4. As long as I´m giving facts readily available on the Internet, here´s an APECA fact: APECA health programs (which works closely with Peruvian government agencies) address dental health; periodic vaccination and health visits to villages; the Promotores de Salud program, which trains a representative elected by the village in leadership and basic emergency medicine; and the training of rural midwives.
5. After much deliberation, we´ve decided to name the boat Laura
May 25, Iquitos:The New Plan
After all this waiting, we´ve decided to head out with our old, ridiculously unreliable SPOT tracker. Customs in Lima--where the SPOT has been held up for the last, like, five days--turned out to be too difficult to deal with. Today, we were made aware of certain applications and declaration forms that weren´t mentioned previously. We´re not sure how we´d get our hands on these forms in Iquitos or submit them, and how long the paperwork would be tied up afterwards. So, in the interest of not letting the expedition bcome the 2010 APECA Relaxpedition, we´ve decided to press on.
And of course, we have to extend our heartfelt thanks to Steve Holck for all his hard work in finding out this information for us. We´ve dealt with everything so far exclusively through him--which is to say, he´s dealt with everything so far, and then passed it on, as we have a lack of paperwork and phone access here in Iquitos. So, thanks.
Some facts:
1. The exchange rate is currently like 2.89, dollars to soles, and things are cheap on top of it.

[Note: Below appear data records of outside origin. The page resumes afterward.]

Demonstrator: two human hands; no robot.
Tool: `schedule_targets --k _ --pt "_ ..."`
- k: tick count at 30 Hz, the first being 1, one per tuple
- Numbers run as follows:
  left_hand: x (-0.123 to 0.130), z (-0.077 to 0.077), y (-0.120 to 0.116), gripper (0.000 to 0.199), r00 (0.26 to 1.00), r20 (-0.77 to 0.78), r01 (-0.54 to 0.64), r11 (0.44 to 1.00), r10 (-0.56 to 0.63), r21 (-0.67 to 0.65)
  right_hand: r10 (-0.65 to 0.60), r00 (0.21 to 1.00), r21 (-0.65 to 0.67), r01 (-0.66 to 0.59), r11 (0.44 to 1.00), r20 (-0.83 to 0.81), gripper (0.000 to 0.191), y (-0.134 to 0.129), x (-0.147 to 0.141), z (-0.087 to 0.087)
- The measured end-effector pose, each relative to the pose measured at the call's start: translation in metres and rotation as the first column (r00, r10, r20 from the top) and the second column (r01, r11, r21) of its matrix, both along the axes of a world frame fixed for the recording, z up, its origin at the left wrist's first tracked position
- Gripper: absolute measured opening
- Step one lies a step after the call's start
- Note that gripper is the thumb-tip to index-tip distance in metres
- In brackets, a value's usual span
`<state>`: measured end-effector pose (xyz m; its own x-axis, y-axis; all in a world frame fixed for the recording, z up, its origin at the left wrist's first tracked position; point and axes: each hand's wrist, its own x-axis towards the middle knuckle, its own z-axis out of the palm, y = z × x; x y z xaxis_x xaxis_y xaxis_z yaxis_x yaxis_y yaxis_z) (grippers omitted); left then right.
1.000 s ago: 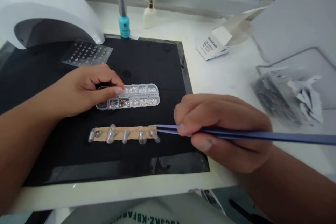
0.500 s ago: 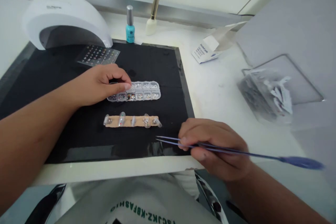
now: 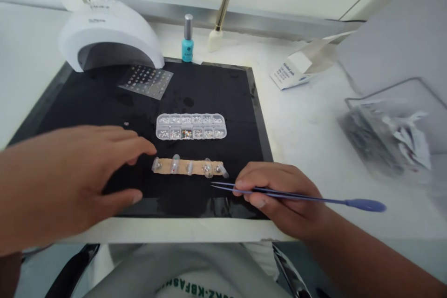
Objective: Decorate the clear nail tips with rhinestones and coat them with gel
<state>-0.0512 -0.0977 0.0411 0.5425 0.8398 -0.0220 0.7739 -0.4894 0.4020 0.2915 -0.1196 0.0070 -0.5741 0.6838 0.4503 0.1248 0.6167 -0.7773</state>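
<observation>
Just on the near side of the tan strip's [image 3: 198, 167] right end, the right hand [image 3: 291, 212] pinches slim blue tweezers [image 3: 331, 200], their tips slightly parted. Left of the strip, the left hand [image 3: 84, 177] holds nothing, thumb and fingers spread, the index fingertip near the strip's left end. The strip lies on a black mat [image 3: 232, 102] and carries five clear, glossy nail tips [image 3: 175, 164] of differing widths. The second from the left shows a red speck; the fourth, broad, bears a silvery stone; the rightmost slants off the end. Just beyond the strip sits a clear case [image 3: 191, 126], two rows of six compartments, mostly pale stones, one multicoloured. Farther beyond the strip, to its left, are a sticker sheet [image 3: 148, 80] and a white lamp [image 3: 108, 28]; straight behind it, a turquoise bottle [image 3: 187, 49].
</observation>
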Motion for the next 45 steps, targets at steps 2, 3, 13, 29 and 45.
schedule_targets --k 2,3,13,29,45 --pt "0.005 -0.007 -0.003 0.041 0.994 -0.024 0.102 0.995 -0.103 -0.003 0.008 1.000 0.015 -0.008 1.000 0.002 0.010 0.001 0.000 0.000" --pt "0.009 -0.010 -0.002 0.039 0.993 -0.031 0.116 0.993 -0.117 -0.024 0.010 1.000 0.018 -0.010 1.000 0.008 0.010 0.002 0.000 0.001" --pt "0.024 -0.030 0.009 0.023 0.995 -0.014 0.104 0.993 -0.103 0.059 0.004 0.999 0.039 -0.005 0.999 0.043 0.015 0.000 -0.002 -0.001" --pt "0.025 -0.029 0.004 0.029 0.995 -0.089 0.041 0.999 -0.039 0.023 -0.035 0.993 -0.015 0.037 0.999 0.113 0.016 -0.003 -0.006 0.000" --pt "0.020 -0.040 0.008 0.024 0.990 -0.061 0.138 0.980 -0.131 0.144 -0.030 0.990 -0.004 0.031 1.000 0.138 0.017 -0.004 -0.006 0.002"
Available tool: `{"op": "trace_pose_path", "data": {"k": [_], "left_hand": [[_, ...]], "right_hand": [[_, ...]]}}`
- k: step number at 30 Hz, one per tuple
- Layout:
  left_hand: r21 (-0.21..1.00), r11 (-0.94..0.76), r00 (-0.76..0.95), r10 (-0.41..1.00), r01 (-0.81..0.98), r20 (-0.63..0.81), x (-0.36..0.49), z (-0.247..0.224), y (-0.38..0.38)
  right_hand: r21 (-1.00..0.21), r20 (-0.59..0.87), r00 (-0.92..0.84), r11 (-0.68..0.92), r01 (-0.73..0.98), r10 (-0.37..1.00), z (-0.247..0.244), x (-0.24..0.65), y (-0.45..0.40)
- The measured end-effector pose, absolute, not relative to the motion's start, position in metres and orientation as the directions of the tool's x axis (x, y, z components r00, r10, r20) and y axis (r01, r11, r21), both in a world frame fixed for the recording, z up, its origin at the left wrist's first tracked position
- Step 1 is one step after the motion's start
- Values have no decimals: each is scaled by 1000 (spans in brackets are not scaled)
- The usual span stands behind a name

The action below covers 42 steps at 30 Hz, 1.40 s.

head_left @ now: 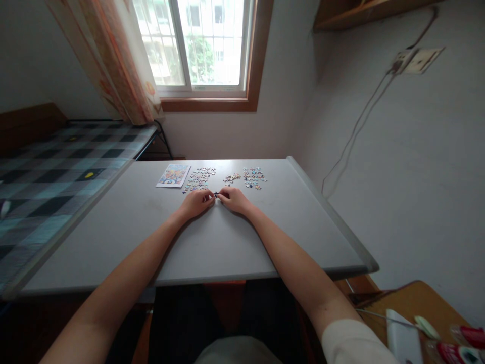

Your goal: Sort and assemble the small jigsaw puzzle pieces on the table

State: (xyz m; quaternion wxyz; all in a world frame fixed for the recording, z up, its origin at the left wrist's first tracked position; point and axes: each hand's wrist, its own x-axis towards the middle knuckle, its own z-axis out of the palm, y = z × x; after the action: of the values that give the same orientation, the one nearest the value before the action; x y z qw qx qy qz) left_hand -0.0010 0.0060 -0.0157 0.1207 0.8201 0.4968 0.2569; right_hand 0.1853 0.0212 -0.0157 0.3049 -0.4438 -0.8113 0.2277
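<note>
Between the fingertips of my left hand and my right hand is a small dark jigsaw piece, just above or on the white table. Both hands pinch it, one from each side; whether it is one piece or two joined, I cannot tell. Beyond my left hand lie loose jigsaw pieces in rows. A small heap of pieces sits past my right hand, with another group of spread pieces to its right. A printed picture sheet lies at the far left of the pieces.
A bed with a checked cover stands along the left. At the lower right, a wooden chair or stool bears a white box-like object and red-labelled containers. A cable hangs down the right wall from a socket.
</note>
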Motion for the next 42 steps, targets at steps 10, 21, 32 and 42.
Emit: {"op": "trace_pose_path", "data": {"k": [10,21,32,42], "left_hand": [[441,-474,374,878,762,298,-1,-15,6],[452,-476,374,878,754,300,-2,-18,7],[433,-472,379,880,768,286,-2,-17,8],[437,-465,368,883,770,290,-1,-16,6]], "right_hand": [[-644,298,-420,505,575,857,-16,186,21],[-647,299,-422,507,570,856,-14,186,20],[-629,296,-427,511,586,854,-12,186,19],[-643,297,-428,510,571,854,-12,186,19]]}}
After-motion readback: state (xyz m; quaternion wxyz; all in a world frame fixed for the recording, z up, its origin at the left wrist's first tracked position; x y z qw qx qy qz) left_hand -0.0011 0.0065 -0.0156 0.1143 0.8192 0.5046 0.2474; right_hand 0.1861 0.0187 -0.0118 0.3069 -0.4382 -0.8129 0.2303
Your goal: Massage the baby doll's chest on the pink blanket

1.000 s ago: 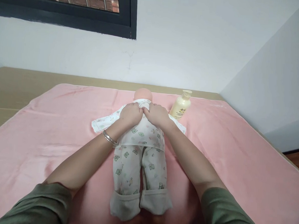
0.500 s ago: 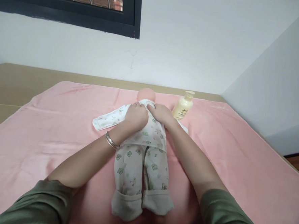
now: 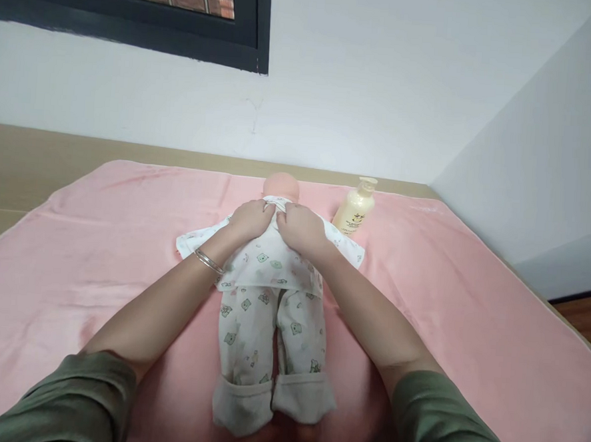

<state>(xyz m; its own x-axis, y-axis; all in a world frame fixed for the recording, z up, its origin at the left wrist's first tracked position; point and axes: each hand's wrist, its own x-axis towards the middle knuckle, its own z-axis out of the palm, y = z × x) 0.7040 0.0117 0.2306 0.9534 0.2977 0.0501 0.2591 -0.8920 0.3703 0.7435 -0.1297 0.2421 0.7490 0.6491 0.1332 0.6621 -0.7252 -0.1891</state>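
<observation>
A baby doll (image 3: 281, 185) lies on its back on a pink blanket (image 3: 122, 264). It is dressed in a white shirt (image 3: 272, 270) with small animal prints and matching trousers (image 3: 248, 338) with turned-up cuffs. Both shirt sleeves spread out to the sides. My left hand (image 3: 250, 219), with a silver bangle at the wrist, has its fingers closed on the shirt front just below the collar. Close beside it, my right hand (image 3: 302, 231) grips the shirt at the same spot, thumb toward the middle. The cloth between the fingertips is partly hidden.
A pale yellow pump bottle (image 3: 355, 210) stands on the blanket to the right of the doll's head. Behind the blanket runs a wooden surface (image 3: 38, 165) against a white wall (image 3: 353, 104). A dark-framed window (image 3: 246, 51) is at the upper left.
My right hand has turned inward and come closer to my left at the collar. My left hand has shifted slightly up the chest. More of the doll's right-side sleeve shows, and the view has shifted slightly.
</observation>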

2. I´ve become the stylish one of our two-man team after having purchased a blue New York shirt of a wonderful fabric that´s light, soft, and cooling. My excuse was looking hot for church Sunday night, but now my excuse is, if you´re not going to look good, why even go out?
3. I got it for like $10 USD. It was part of a gigantic liquidation in this one very well air-conditioned store that was playing the Red Hot Chili Peppers.
4. I intend to make Rusty photograph me in it, so you can know.
5. I ate a sweet piece of bread for breakfast today--I don´t know exactly what it was, but it was similar to a chunk of bread you´d get for breakfast at Starbucks--for like 17 cents.
6. We´re currently just pretty stoked on exchange rates.